Check every line of the data below for "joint". Copy each one that has it.

[Start of Attachment]

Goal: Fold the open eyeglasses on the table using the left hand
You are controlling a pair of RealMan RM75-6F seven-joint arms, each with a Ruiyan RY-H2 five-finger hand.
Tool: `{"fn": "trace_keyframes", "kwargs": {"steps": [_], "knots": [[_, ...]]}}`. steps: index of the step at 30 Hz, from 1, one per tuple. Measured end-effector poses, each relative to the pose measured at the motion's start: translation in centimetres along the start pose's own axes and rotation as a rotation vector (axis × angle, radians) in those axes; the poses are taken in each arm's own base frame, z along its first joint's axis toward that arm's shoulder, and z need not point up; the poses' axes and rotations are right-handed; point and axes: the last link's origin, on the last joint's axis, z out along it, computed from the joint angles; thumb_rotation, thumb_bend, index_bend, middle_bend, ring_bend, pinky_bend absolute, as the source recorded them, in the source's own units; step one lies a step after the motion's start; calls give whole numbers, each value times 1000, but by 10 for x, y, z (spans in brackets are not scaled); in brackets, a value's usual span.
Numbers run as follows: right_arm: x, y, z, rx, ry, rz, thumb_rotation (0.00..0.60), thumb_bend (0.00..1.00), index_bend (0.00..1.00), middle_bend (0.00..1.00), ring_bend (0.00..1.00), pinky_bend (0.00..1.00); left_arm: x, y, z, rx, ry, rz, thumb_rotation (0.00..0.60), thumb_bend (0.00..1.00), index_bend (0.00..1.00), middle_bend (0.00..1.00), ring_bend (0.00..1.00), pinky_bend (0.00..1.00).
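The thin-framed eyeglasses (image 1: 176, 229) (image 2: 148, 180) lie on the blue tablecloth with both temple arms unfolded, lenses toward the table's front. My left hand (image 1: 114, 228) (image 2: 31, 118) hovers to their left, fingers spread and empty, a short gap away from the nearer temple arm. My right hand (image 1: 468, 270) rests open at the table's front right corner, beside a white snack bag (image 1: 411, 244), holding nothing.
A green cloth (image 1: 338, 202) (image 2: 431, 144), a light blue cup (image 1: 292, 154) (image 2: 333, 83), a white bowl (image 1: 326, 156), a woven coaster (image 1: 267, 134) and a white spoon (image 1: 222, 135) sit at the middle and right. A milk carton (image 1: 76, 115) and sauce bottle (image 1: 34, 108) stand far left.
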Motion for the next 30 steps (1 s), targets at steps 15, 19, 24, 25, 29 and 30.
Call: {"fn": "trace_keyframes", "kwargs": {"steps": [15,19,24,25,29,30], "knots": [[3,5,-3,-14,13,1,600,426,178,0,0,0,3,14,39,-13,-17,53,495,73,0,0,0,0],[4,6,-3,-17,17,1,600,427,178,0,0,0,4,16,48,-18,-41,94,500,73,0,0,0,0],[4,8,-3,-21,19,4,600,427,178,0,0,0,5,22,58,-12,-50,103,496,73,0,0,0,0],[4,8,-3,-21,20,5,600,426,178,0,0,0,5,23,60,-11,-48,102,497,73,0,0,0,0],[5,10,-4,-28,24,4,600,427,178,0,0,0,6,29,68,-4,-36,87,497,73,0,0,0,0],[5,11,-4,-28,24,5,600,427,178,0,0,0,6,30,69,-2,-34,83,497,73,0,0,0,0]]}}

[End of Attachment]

_Answer for this exercise_
You are controlling a pair of RealMan RM75-6F seven-joint arms, each with a Ruiyan RY-H2 five-finger hand.
Tool: `{"fn": "trace_keyframes", "kwargs": {"steps": [_], "knots": [[_, ...]]}}`. steps: index of the step at 30 Hz, from 1, one per tuple. Measured end-effector poses, each relative to the pose measured at the motion's start: translation in centimetres along the start pose's own axes and rotation as a rotation vector (axis × angle, radians) in those axes; the poses are taken in each arm's own base frame, z along its first joint's axis toward that arm's shoulder, and z need not point up; the poses' axes and rotations are right-handed; point and axes: the last link's origin, on the last joint's axis, z out along it, computed from the joint angles; thumb_rotation, thumb_bend, index_bend, middle_bend, ring_bend, pinky_bend absolute, as the source recorded them, in the source's own units; step one lies a step after the motion's start; calls give whole numbers, each value times 1000, but by 10 for x, y, z (spans in brackets are not scaled); in brackets, a value's usual span.

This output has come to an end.